▸ PROBLEM DETAILS: The range runs from the line containing "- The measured" through the last line of the material below; retype it exactly, leaving out the pictures.

··· RECORDED DATA ···

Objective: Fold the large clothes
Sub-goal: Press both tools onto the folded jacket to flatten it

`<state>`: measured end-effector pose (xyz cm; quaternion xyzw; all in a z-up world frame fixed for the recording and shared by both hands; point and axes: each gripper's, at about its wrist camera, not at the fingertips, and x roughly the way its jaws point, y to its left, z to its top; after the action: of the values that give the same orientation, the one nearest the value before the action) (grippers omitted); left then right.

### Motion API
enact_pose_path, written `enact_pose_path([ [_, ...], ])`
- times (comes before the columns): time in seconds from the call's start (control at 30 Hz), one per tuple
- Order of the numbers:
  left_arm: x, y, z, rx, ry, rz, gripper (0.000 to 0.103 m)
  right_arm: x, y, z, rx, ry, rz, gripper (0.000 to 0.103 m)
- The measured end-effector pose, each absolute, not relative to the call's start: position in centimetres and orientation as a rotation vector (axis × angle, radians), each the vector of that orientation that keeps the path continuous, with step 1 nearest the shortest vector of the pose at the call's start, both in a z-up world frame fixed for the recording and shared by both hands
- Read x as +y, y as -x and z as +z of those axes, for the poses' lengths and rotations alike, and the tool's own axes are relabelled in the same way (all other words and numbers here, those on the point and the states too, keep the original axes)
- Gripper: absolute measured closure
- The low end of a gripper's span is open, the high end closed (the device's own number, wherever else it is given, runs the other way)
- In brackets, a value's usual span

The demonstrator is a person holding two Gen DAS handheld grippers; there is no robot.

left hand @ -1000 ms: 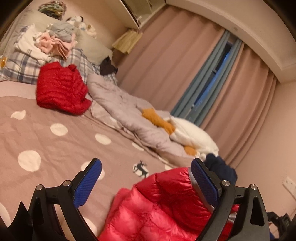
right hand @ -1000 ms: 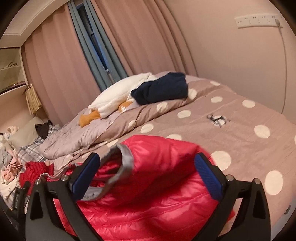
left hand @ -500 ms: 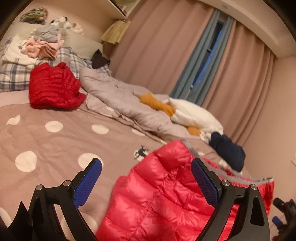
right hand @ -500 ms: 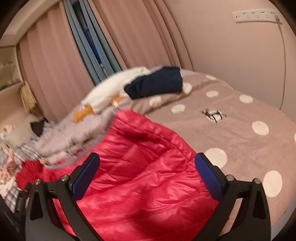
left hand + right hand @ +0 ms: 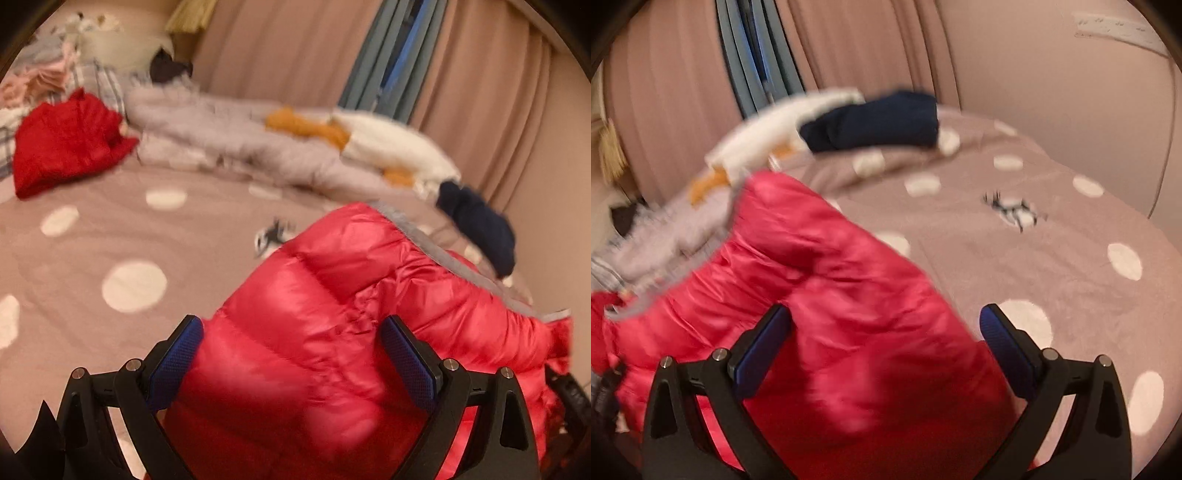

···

▸ ANSWER FOR THIS EXERCISE:
- The measured end-effector pose, each absolute, not relative to the call's start: position in centimetres and orientation as a rotation vector (axis × angle, radians), each the vector of that orientation that keeps the path continuous, with step 1 nearest the shortest vector of the pose at the call's start, both in a z-up world frame fixed for the recording and shared by both hands
- Read x as +y, y as -x and z as +z of those axes, for the poses' lengths and rotations alike, and the tool's own axes are relabelled in the same way (all other words and numbers here, those on the point and the states too, keep the original axes)
- Gripper: absolute measured closure
- The low end of a gripper's span is open, the high end closed (the device's own number, wherever else it is given, runs the other way)
- In brackets, a value's usual span

The demonstrator is a person holding two Gen DAS handheld grippers; there is no robot.

left hand @ -1000 ms: 
right hand @ -1000 ms: 
left hand @ -500 ms: 
right hand @ -500 ms: 
left hand + right hand @ +0 ms: 

The exercise requires nothing more.